What to produce: Here the job is to transcribe the data exactly while omitting the images.

Source data:
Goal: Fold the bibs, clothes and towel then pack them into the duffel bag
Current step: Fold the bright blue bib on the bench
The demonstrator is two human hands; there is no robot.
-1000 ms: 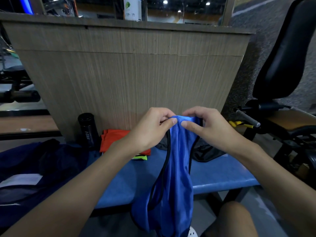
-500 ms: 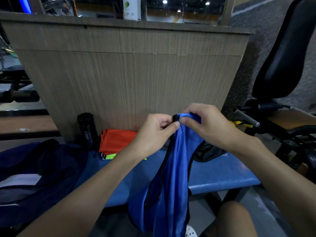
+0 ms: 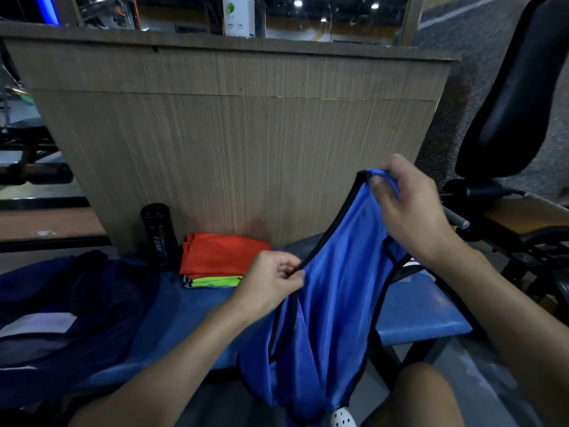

Result:
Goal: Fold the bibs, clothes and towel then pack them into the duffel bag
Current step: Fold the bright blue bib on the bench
The demonstrator is two human hands; there is no robot.
-1000 ms: 
-500 ms: 
+0 ms: 

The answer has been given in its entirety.